Union Square In San Francisco is an oasis in a sea of concrete.  There are all kinds of plants, trees and bushes and flowers.  There are few trees or flowers around it.  I was at the Cafe there and was amazed when a hummingbird zoomed in and out some flowers nearby.  All kind of questions came up.  Does it live in that area.  And if it doesn’t, where did it come from?  There simply were not many flowers nearby.  To me it was a little miracle the hummingbird found Union Square–an oasis to it.  Life is full of little miracles.  And the appearance of the hummingbird was one.  Every day miracles occur.  We just have to open our eyes and be receptive.  Miracles are not always earth shattering.

I am almost fully packed for my trip and I am not leaving for six days.  There is just some last minute packing.  It has been decades since I have been gone that long from home–over two weeks and I am excited.  I am going alone but, maybe, my wife will join me in San Francisco but that may be wishful thinking.  She does not like traveling on airplanes.

We are planning a major trip to California where I never been.  To San Francisco to be more exact.  We are going there by train.  I am getting a bit frustrated for I have not been given the go-ahead to make the train reservations.

Then I can do every thing else, arrange the car rental, the plane home and every thing in between.  But it that the first step–the train reservation.

I have never been to California.  I have been wanting to visit San Francisco for over forty years.  And the redwoods and take a ride down or up the coast.  And maybe stick my toes in the Pacific which I have never seen.

We love trains.  So we are looking forward to the forty eight plus hour ride.  But I am still waiting to take that first step–make the train reservation.  Everything else will follow.

The trees blanketed by the first snowfall were beautiful.  It was a “dusting” but nevertheless breathtaking.  It made me glad to be alive.  I was heading for church in the morning.  Everything–the ground, bushes and trees were completely covered with white.  I would be glad when winter would be over and the warm weather returned but I really was in no rush.  It was a brisk thirty-two degrees outside.  And everything was white, a sight my brother-in-law would never see, who lived in San Francisco.  In a few hours the snow would melt.  The morning truly was a “miracle”.

I always thought there would be tomorrows but now I am not sure.  My visits with my doctor made me realize this so I decided to plan the trip to San Francisco I have wanted to do since the late sixties.

I do not know what my fascination with San Francisco is but I have wanted to go there for forty years.  I want to go in style:  I will take a “sleeper” on Amtrak with my wife from Chicago to San Francisco next spring.
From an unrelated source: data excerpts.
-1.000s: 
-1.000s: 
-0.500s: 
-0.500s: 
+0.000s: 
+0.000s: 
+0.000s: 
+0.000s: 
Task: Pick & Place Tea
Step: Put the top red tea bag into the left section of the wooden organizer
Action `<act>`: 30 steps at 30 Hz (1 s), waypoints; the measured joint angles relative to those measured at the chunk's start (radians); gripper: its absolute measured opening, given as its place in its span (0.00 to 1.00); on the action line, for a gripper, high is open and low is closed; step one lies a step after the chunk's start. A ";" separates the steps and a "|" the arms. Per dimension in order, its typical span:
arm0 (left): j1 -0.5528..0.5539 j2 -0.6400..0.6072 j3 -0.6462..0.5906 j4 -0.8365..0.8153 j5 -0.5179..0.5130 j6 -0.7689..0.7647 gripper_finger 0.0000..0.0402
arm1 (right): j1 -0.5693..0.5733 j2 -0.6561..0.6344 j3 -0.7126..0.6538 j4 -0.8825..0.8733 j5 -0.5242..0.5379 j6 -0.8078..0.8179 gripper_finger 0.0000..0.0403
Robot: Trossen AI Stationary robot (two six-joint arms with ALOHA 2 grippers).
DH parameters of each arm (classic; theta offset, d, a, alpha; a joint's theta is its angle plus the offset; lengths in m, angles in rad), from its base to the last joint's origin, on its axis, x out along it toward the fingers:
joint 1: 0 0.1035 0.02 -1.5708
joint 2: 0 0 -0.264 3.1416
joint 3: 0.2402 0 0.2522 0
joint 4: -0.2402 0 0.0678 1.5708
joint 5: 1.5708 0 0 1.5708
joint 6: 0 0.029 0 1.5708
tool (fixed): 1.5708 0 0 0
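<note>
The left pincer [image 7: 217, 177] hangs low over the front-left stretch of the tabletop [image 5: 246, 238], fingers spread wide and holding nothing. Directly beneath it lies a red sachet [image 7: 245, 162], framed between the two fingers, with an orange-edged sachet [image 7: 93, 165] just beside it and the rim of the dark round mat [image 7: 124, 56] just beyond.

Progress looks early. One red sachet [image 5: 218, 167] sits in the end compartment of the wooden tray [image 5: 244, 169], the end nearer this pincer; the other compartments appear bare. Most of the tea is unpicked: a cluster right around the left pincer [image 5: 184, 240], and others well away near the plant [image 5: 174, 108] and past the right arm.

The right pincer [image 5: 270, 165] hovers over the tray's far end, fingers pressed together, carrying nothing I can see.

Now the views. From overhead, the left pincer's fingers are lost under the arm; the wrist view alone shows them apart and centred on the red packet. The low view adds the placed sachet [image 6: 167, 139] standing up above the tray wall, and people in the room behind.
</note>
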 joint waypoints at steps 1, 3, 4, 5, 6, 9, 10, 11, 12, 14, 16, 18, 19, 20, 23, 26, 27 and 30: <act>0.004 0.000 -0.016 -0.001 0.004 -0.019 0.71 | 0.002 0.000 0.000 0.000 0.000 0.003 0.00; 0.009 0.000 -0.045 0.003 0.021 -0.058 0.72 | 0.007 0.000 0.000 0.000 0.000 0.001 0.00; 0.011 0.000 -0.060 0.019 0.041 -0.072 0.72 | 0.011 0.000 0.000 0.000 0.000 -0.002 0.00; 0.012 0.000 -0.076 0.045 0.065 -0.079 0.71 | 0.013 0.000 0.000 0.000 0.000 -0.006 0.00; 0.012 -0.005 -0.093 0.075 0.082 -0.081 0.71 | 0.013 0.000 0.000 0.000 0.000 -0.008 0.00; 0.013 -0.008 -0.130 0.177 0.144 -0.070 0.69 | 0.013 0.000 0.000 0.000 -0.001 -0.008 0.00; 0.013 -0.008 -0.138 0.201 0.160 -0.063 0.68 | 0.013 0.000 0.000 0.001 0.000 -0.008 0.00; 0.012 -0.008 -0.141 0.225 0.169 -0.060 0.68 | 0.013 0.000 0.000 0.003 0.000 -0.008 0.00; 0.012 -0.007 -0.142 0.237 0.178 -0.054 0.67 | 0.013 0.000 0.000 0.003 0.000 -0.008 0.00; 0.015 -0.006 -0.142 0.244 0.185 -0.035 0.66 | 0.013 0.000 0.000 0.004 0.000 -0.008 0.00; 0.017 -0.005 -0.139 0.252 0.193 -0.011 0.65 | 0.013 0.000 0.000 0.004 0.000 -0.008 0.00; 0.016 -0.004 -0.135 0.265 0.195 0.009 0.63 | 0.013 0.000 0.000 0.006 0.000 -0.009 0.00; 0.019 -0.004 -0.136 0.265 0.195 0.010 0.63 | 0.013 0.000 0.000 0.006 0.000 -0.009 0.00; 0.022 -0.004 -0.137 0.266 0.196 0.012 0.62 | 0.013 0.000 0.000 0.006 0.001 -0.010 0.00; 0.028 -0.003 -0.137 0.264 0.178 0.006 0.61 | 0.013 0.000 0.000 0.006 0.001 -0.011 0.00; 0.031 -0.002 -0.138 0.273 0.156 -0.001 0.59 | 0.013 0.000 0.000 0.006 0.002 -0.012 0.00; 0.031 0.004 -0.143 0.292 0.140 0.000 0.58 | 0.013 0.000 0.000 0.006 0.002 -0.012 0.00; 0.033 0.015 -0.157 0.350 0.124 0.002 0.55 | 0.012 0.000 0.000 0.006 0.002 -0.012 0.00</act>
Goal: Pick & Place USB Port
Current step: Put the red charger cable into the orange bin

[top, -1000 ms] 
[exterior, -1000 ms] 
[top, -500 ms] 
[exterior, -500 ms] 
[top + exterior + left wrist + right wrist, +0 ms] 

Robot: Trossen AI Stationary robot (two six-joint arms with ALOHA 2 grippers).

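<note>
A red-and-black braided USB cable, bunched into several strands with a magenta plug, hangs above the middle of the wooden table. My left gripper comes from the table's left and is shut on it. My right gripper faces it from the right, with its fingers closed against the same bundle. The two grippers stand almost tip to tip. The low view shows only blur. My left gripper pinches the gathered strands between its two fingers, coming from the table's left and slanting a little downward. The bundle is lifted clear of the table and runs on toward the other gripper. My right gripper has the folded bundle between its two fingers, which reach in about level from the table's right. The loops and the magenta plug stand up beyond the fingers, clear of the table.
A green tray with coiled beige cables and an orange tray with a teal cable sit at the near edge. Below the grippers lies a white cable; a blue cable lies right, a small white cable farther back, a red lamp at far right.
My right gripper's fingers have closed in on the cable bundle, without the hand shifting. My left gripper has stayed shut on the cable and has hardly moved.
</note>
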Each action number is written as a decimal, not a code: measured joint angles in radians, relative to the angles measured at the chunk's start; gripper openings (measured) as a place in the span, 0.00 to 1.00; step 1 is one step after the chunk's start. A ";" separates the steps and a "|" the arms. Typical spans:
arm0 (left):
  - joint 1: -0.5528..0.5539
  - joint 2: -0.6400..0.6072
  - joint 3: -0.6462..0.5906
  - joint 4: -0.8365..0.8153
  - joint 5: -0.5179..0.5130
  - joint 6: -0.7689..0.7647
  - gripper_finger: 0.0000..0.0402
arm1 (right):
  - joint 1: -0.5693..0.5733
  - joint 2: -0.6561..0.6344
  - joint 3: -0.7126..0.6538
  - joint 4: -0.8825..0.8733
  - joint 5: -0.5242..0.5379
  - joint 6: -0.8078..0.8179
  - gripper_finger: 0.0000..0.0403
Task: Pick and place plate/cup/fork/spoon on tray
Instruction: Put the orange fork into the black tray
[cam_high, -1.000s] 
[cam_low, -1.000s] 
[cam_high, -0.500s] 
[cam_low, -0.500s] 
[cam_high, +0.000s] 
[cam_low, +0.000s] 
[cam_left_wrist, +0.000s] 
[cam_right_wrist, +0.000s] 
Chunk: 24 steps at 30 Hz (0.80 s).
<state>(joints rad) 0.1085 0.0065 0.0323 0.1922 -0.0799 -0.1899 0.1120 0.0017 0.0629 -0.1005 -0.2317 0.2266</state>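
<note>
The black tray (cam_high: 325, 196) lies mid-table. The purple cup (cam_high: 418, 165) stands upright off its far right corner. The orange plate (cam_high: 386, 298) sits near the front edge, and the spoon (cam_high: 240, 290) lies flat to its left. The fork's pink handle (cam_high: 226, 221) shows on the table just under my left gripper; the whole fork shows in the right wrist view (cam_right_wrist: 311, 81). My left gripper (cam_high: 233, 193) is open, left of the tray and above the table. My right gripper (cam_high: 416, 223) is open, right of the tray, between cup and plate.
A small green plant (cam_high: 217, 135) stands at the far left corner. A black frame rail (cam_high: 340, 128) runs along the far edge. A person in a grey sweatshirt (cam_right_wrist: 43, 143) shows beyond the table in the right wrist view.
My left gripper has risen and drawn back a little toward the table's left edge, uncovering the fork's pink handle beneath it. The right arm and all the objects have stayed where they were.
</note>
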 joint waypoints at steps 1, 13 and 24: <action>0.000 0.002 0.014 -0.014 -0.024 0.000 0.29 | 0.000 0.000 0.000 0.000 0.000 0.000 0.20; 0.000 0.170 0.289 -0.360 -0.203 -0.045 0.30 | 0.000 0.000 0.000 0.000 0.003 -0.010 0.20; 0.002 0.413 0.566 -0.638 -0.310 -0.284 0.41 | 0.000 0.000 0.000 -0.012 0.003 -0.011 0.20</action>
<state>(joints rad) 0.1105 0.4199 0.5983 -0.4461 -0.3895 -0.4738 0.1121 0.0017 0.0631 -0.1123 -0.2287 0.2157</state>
“The California Zephyr” goes across the United States:  I have always loved trains and they are my favorite form of public transportation.  I have almost six months to plan out this trip in next April.

I do not want to put off this trip any longer.  Who knows what the time will bring?  ‘Time is indeed a vapor’ in the words of King Solomon from the Old Testament.

Death Is The Last Taboo

Author: siggy

I felt odd discussing my health situation:  I went to my nephrologist (a kidney doctor) for the second time.  The report of my condition was worst than I thought:  my kidney function was down to twenty per cent and my doctor in the next visit was going to discuss  putting me in dialysis.  It takes six to twelve months to put into motion.

I started to mull over what this meant.  A loss of my freedom.  I could not easily go away.  I had dreamed for forty years to travel to San Francisco maybe even by train (I loved train rides).  I would visit my sister whose house I had never seen and my brother-in-law who I have never met.  This would be almost impossible to do once I started dialysis.  I could at most go away for a day or two at a time.

I was reeling from this news.  I did not want to bear it alone.  Sharing it with others meant reminding them of their own mortality.  And death was the last taboo so I could not discuss my situation so easily with others.  I felt all alone.

Time all of a sudden became very valuable.  I did have a window.  I am going to take the trip that I dreamed to take for most of my life before I start my dialysis.  You only live once.